I am currently writing one for examples :slight_smile: I will wait until a proper structure is made from this discussion


That’s a good idea on paper, but right now we have trouble getting even one person to review all examples, i doubt having everyone looking into each one would be easy to achieve.

I meant more event sheet generally than content specific best practices. For example, is the common practice of putting a few empty events between chunks of events a good idea or should it be banned? Should we ask to always put (if the order is not necessary) free conditions before object conditions (as object conditions have their complexity multiplied by the amount of objects and can therefore cause performance loss)? Etc

I am wondering if we shouldn’t use githubs teams system for that. If the repos are on the GDevelopApp organization, you can set it up so that the master branch is protected (disallowing a leader to go rogue and destroy the repository), only allowing to merge PRs a member of the “team leader” team and if there are one or two approvals on the PR from a member of the “team member” team. If a PR gets ignored for too long one can mention the whole team at once asking them to review it.

I think that is a good workflow, fixes first, then new extensions, and from oldest to newest. Not sure if getting together for a chat would be easy though with all the different time zones and time of availability.
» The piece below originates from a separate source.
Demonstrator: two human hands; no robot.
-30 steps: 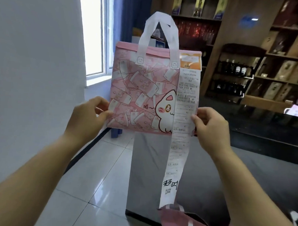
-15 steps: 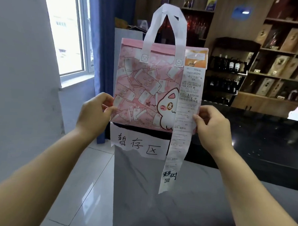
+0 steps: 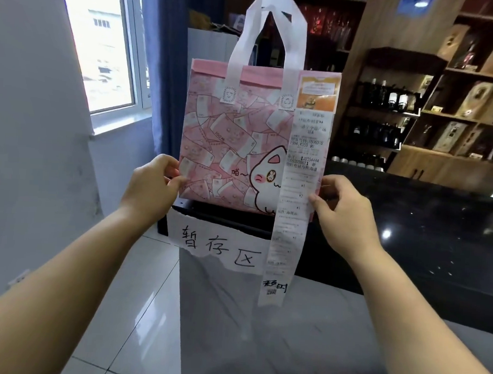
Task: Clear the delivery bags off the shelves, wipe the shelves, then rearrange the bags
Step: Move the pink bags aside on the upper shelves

We already have this kind of “basic review” run by circle ci on extensions PRs I believe. That makes me think it would also be easier to review extensions if they were submitted as PRs, the issue is that this requires some git knowledge and can be demotivating. Maybe we can add an easy way to create the PR from GDevelop using octokit and isomorphic-git?

Won’t this add more bulk to the engine?

There can be a assets team, extension team, engine development team, documentation team, example team and also communication or a promotion team.

Or the teams could be divided into 3 the core engine development team, the supplementary team(takes care of things like extensions, example, game showcase, documentation, assets store) and the promotion team

Assets team:

  • Moderates the assets store

The documentation team:

  • Takes care of all the GDevelop documentation
  • Should be an user of GDevelop for more than 6 months

The promotion teams:

  • Takes care of the promotion part, all the GDevelop sites(?)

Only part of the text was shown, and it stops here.